_WORK TO COMPLETE_:
The response should be the lines of the data, starting at the first and ending at the one that contains "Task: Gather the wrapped", copied without change.
BEGIN GIVEN MATERIAL
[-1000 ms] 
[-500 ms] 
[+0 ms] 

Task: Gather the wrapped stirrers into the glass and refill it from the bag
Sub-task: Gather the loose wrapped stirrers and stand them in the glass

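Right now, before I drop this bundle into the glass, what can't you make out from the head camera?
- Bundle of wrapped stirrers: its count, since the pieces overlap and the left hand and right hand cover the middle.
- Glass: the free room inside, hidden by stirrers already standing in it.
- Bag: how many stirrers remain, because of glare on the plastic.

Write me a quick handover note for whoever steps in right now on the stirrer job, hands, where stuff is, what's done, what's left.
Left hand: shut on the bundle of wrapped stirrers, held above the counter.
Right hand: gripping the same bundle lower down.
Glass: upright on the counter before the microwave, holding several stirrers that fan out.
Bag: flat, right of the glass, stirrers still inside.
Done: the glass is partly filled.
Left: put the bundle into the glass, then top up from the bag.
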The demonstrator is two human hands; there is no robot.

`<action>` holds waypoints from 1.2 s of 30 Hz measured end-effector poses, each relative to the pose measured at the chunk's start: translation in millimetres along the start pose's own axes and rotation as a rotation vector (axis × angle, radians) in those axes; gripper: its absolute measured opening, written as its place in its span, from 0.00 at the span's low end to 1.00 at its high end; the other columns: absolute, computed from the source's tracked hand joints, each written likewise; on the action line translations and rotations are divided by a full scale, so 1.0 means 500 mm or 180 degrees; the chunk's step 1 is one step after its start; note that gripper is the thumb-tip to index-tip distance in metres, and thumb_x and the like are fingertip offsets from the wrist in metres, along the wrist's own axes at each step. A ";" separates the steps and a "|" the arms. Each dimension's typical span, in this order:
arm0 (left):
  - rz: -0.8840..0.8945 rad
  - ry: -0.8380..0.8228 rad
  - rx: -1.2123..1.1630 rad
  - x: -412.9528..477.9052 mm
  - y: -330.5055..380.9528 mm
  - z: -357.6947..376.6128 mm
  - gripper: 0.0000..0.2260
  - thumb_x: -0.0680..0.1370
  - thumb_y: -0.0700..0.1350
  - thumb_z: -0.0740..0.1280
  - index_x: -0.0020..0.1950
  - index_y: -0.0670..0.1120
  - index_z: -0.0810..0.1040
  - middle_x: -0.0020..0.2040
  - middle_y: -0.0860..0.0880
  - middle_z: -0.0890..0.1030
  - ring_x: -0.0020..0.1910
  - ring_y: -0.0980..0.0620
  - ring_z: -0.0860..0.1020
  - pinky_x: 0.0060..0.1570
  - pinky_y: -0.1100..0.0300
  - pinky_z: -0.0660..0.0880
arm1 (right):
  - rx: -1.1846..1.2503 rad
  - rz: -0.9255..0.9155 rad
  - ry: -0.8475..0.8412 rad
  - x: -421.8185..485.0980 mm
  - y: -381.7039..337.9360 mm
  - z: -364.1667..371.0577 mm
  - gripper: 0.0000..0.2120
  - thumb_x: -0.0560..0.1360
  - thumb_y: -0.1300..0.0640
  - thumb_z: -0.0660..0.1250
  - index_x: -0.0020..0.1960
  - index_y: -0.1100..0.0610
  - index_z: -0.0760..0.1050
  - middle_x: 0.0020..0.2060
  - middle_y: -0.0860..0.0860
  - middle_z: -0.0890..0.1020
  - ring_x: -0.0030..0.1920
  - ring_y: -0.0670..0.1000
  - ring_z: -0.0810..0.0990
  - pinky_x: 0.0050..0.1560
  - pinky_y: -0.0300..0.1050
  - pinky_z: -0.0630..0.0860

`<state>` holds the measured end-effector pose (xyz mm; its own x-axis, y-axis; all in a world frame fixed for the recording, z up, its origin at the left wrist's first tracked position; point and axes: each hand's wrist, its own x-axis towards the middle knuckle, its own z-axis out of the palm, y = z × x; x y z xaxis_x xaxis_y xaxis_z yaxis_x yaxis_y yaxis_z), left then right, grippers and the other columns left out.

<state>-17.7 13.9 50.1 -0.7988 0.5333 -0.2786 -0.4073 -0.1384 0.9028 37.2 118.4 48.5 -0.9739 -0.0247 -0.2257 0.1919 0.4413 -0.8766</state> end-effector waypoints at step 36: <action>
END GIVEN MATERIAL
_ANSWER FOR THIS EXERCISE_:
[-1000 ms] 
[-500 ms] 
[+0 ms] 

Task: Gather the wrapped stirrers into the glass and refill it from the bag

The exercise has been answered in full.